* _The problem_: Filter the listing below down to the lines holding the word "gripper", and copy those lines.
*** Begin section ***
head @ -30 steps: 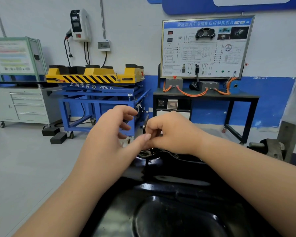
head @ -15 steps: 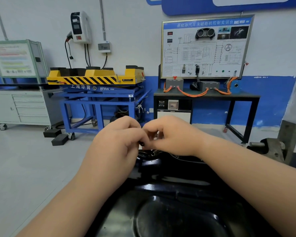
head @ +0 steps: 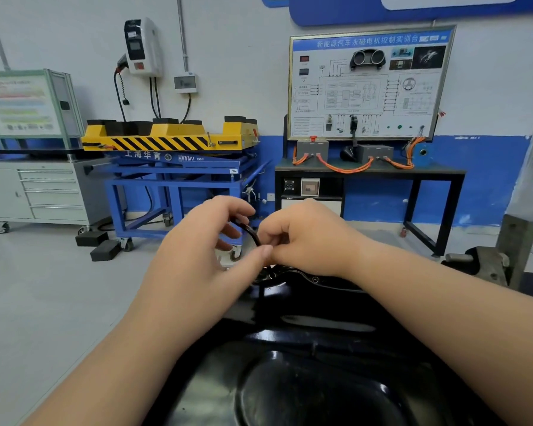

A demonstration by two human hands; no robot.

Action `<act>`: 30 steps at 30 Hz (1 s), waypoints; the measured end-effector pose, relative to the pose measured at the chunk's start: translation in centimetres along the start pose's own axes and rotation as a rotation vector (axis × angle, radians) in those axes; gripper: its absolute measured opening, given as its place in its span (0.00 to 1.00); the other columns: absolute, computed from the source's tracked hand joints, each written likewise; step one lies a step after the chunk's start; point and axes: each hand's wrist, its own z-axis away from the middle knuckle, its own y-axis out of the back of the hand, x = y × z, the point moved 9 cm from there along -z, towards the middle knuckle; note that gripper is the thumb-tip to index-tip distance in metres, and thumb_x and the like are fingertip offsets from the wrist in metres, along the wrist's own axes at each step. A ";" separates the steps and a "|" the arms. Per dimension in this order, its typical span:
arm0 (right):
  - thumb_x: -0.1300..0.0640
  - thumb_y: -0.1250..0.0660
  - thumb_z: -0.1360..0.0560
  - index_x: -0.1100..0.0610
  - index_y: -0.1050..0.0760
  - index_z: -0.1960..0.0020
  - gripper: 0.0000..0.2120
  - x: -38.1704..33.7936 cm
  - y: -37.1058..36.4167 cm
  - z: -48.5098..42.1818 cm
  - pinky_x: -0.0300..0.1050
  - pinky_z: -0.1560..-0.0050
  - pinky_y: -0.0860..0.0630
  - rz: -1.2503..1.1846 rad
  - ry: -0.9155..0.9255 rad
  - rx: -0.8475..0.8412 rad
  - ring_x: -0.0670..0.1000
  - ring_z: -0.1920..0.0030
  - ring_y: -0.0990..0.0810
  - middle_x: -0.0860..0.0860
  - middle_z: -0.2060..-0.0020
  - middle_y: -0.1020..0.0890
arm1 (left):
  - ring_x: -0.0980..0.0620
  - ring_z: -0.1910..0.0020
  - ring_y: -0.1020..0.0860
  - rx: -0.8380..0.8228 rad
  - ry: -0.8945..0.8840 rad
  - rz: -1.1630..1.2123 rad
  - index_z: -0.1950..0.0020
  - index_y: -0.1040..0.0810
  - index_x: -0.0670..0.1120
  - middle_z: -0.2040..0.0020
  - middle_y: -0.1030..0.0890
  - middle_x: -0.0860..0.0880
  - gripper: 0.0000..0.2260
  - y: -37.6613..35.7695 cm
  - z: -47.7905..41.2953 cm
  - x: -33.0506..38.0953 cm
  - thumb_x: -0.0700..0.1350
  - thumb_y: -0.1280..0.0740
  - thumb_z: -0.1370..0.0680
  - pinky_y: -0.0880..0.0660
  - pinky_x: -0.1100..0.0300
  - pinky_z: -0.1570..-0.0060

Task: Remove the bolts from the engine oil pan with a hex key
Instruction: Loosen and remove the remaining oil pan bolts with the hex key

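Black oil pan [head: 320, 379] in the foreground, both hands at its far rim, left hand [head: 197, 256] and right hand [head: 305, 238] each pinching a black hex key [head: 249, 229]

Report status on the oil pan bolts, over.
Left hand and right hand both on the black L-shaped hex key. Key over far rim of glossy black oil pan. Bolt hidden under fingers. Nothing obstructing.

Two hands: left hand [head: 197, 256], right hand [head: 305, 238]; one hex key [head: 249, 229]; one oil pan [head: 320, 379].

Automotive training workshop: lift cart [head: 166, 142], wiring board [head: 366, 84].
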 end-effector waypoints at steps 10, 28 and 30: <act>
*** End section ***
* _Answer space_:
Action `<act>`: 30 steps at 30 Hz (1 s), waypoints; the measured end-effector pose, relative to the pose measured at the chunk's start: translation in centimetres along the start pose's own axes and rotation as a rotation vector (axis × angle, radians) in those axes; gripper: its absolute measured opening, given as its place in its span (0.00 to 1.00); the other columns: absolute, computed from the source's tracked hand joints, each written likewise; step one lies a step after the chunk's start; point and axes: each hand's wrist, its own z-axis away from the middle knuckle, its own y-axis out of the back of the hand, x = y × z, the point moved 9 cm from there along -z, towards the middle knuckle; note that gripper is the thumb-tip to index-tip distance in metres, and thumb_x and the like are fingertip offsets from the wrist in metres, along the wrist's own axes at each step. A ";" separates the steps and a "|" the arms. Per dimension in this order, its typical span:
  - gripper: 0.0000..0.2120
  - gripper: 0.0000..0.2260

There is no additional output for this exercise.